The government is cutting central government capital funding for social housing by roughly 50% – from £8.4 billion to £4.4 billion a year. Perhaps about half of the grant will be spent on new social housing, the rest on mortgage to rent, keyworker and shared ownership type schemes.
With £8 billion available about 25,000 new homes were started over each of the last few years. So the coalition government plans to invest enough to deliver about 10,000 units a year, or 50,000 over five years. The preceding figures are a bit of a guess but at least indicate Shapps is aiming a bit high.
Last year about 8,500 social housing units were sold for one reason or another. If the economy recovers this is likely to rise as Right To Buy sales pick up. There will also be other losses, eg, demolition of unwanted stock in some northern cities (although as the Pathfinder initiative has been cancelled this may be minimal). Let’s predict a minimal rise and say 10,000 units a year are going to be lost. Again, this is a speculative guess.
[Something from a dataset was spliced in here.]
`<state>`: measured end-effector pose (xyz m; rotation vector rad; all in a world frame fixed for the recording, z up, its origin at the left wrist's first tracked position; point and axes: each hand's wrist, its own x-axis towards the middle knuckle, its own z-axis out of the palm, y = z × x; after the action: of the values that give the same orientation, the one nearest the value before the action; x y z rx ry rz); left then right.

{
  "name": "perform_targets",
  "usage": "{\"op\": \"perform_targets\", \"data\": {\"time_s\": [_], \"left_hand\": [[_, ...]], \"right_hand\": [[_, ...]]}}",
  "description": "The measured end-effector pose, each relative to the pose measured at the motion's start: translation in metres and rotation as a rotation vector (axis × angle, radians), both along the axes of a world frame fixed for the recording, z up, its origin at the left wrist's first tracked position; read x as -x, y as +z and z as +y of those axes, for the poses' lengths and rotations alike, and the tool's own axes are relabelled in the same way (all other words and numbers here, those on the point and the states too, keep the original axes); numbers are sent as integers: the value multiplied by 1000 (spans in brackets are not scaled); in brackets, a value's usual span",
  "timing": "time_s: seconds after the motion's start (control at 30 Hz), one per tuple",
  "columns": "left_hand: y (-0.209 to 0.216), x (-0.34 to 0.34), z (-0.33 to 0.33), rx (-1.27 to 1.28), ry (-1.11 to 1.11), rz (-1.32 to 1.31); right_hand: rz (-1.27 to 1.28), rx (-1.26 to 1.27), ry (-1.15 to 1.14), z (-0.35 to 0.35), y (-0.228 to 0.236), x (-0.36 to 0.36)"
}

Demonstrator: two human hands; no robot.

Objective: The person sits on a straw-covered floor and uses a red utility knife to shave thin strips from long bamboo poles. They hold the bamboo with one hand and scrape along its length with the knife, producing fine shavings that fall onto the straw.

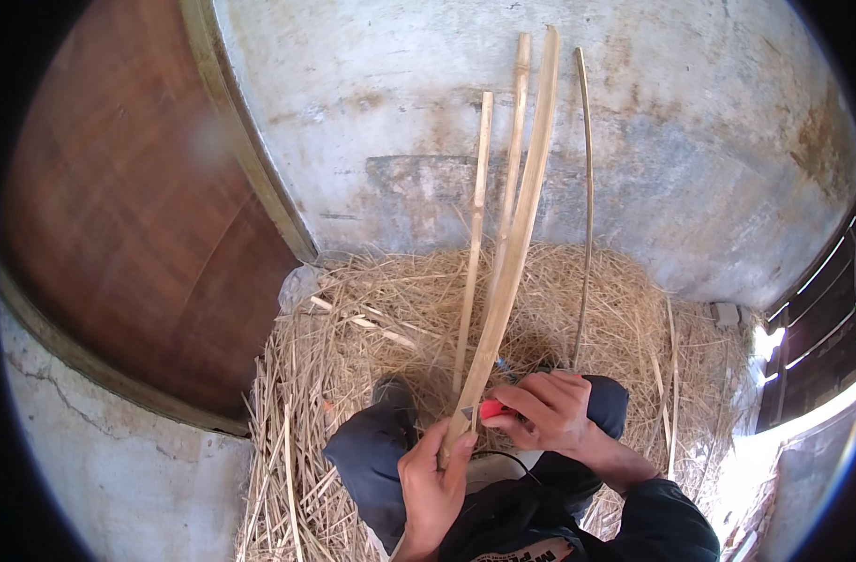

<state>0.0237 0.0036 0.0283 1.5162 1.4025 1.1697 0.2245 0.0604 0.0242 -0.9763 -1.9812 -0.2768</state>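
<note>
A long, pale bamboo strip (514, 272) slants up and away from my lap toward the wall. Its near end is gripped by my left hand (431, 482), the thumb on one side and the fingers on the other. My right hand (550, 412) is closed around a red-handled cutter knife (492, 409). The short blade meets the strip just above my left thumb. Behind the held strip, two thinner bamboo sticks, a shorter one (476, 234) and a taller one (517, 140), stand against the wall.
Another thin stick (587, 187) leans on the stained wall (690, 187) to the right. Loose straw and shavings (343, 356) cover the floor around my legs. A brown door panel (147, 187) with a wooden frame is at the left. Dark slats (826, 309) stand at the far right.
</note>
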Motion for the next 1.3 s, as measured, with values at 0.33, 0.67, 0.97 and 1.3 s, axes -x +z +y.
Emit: {"op": "perform_targets", "data": {"time_s": [0.33, 0.67, 0.97, 1.3], "left_hand": [[-10, 8, -13, 56, 7, 24], [-21, 16, -23, 0, 21, -5], [-16, 34, -51, 205, -5, 38], [-35, 53, -87, 271, 96, -31]], "right_hand": [[31, 22, -36, 14, 5, -9], [52, 75, -59, 28, 10, -19], [156, 2, -137, 103, 27, -44], [84, 194, -364, 247, 50, -70]]}}
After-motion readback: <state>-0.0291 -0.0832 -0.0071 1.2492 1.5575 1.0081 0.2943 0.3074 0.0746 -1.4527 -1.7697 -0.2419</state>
Taking the scratched-on-the-back-of-a-fag-packet figures above, the government is on course to deliver an increase of, er, zero houses by 2015 when the next election is due. Oh dear.
Ah, but what of the proposed 80% market rent allowed by new flexible tenancies – won’t that allow councils and Housing Associations (HAs) to unleash a new wave of building? Maybe, but I can’t really see it as currently proposed.
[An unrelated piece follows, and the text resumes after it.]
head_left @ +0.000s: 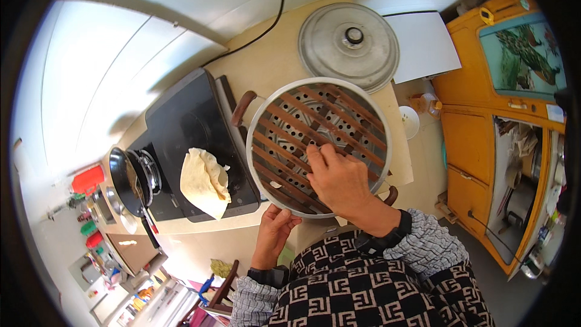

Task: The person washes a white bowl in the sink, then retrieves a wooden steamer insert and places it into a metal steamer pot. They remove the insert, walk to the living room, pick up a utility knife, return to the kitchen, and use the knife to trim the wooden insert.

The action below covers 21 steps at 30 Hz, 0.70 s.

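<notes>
A round metal steamer pot (384, 122) with brown side handles stands before me on the counter. Inside it, brown wooden slats (295, 122) cross above a metal plate full of holes. My right hand (339, 181) reaches over the near rim, its bent fingertips down on the slats near the middle; whether they pinch anything is hidden. At the near left rim, my left hand (275, 233) has its thumb and fingers drawn together, touching the rim; what is between them does not show. A small pale scrap (276, 184) lies on the slats near the left hand.
The domed lid (339, 48) rests behind the pot. A cream folded sheet, cloth or dough, (204, 183) lies on the black cooktop (187, 118) at left. Further left is a black frying pan (129, 180). A white bowl (409, 122) and yellow cabinet (466, 145) are at right.
</notes>
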Available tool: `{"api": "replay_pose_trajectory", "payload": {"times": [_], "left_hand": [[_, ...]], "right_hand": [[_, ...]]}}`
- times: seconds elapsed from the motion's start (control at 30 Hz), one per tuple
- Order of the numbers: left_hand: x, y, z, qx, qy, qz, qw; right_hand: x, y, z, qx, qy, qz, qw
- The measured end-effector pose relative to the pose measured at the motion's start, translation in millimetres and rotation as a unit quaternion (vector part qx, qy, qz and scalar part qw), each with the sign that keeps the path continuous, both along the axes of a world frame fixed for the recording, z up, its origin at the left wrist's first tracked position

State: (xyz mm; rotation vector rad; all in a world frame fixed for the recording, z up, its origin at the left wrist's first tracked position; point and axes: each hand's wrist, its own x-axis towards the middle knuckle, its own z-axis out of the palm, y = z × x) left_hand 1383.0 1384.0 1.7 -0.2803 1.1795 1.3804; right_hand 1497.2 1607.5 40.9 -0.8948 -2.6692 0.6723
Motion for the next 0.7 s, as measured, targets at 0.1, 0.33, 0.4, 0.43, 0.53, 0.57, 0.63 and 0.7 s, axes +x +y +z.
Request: {"api": "replay_pose_trajectory", "payload": {"times": [0.1,0.33,0.4,0.43,0.53,0.57,0.63,0.7], "left_hand": [[-3,1,-2,0.017,-0.015,-0.008,1.0],[-11,-1,-14,0.025,-0.019,-0.048,0.998],[-12,-3,-18,0.05,-0.029,-0.045,0.997],[-13,-3,-20,0.053,-0.032,-0.042,0.997],[-14,-4,-23,0.061,-0.041,-0.038,0.997],[-14,-3,-24,0.057,-0.034,-0.042,0.997],[-15,-3,-25,0.057,-0.022,-0.056,0.997],[-15,-3,-25,0.061,-0.024,-0.049,0.997]], "right_hand": [[-2,2,6,-0.008,-0.009,0.007,1.0],[-5,2,6,-0.003,-0.038,0.021,0.999],[-6,1,3,-0.013,-0.025,0.018,0.999],[-6,0,3,-0.009,-0.028,0.019,0.999],[-8,-1,3,-0.008,-0.04,0.017,0.999],[-8,-2,4,-0.024,-0.047,0.012,0.999],[-8,-3,4,-0.051,-0.06,0.002,0.997],[-9,-3,4,-0.007,-0.035,0.018,0.999]]}}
The big developing HAs were borrowed up to the hilt and relying on shared ownership buy-outs to keep afloat when the recession and housing price fall hit in 2007. For a while it looked like some of the real biggies – Places for People in particular – might be about to go belly up. There’re not in a position to take on more debt. Additionally, the proposed attachment of a Right To Buy to the new flexible tenancies will prevent HAs using these to fund development.
Local council finances are outside my expertise. In the early part of the decade when target rents were introduced to push up council rents they squealed “this will put up rents for our tenants and we don’t need the money!” But then when it came to bringing all their properties up to Decent Homes standard they squealed equally loudly “we can’t afford it can we need more time!” It is possible councils are in a position to fund their own development programmes but my gut feeling is not.
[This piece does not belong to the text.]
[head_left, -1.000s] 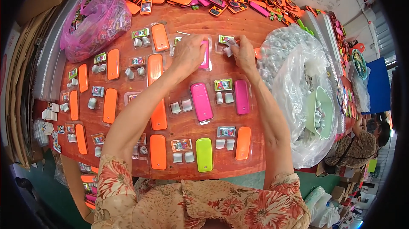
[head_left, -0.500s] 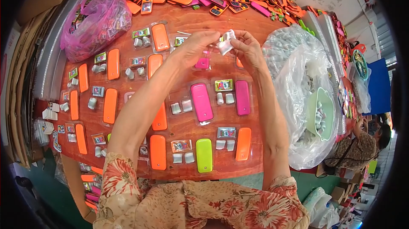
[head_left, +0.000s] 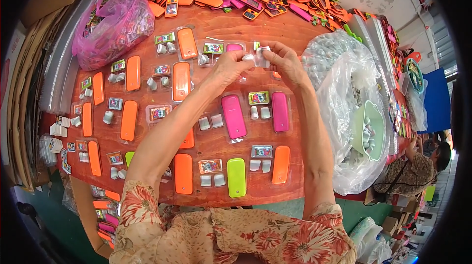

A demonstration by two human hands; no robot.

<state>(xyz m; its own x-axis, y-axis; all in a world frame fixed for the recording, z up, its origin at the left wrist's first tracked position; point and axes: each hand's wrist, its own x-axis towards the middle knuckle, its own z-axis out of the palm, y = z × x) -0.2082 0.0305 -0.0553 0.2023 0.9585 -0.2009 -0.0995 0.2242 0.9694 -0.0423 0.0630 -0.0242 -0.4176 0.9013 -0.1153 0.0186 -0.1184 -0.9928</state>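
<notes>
Hands are holding narrow pinches close together over the far half of the reddish wooden surface (head_left: 231, 27), the left hand (head_left: 229, 67) gripping a small, slightly blurred white piece (head_left: 249, 57) and the right hand (head_left: 289, 66) gripping another white piece (head_left: 264, 50) just beside it. Beyond the left hand, a partly hidden pink case (head_left: 234, 47) is lying next to a green packet (head_left: 213, 48), while a clear bag (head_left: 323, 60) filled with whitish pieces is sitting near the right hand.
</notes>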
A slight curveball is there’s no legal reason I’m aware of to stop both HAs and councils increasing all their rents – including current tenants – up to 100% of the market rent. Some landlords may interpret the smoke from central government – encouraging 80% of market rent for new tenants – as meaning no objection to an across the board rent hike. This could certainly fund additional development although the Housing Benefit bill would increase by a fair old amount.
Meanwhile, outside the not-for-profit council and HA world there’s the private sector which has long wanted to get its hands on government social housing capital grants. I suspect the government is relying on these to step up to the plate and make up the numbers of new units. How realistic this is time will tell but surely tying Right To Buy in with the new flexible tenancies will make private developers run a mile?
So, here’s my prediction: the government will fail to provide Shapps’ additional 150,000 units by 2015 without putting in significant additional funding. They’ll need to bring the grant up to something like £6 billion a year. With the current grant social housing stock will stay static or increase only slightly.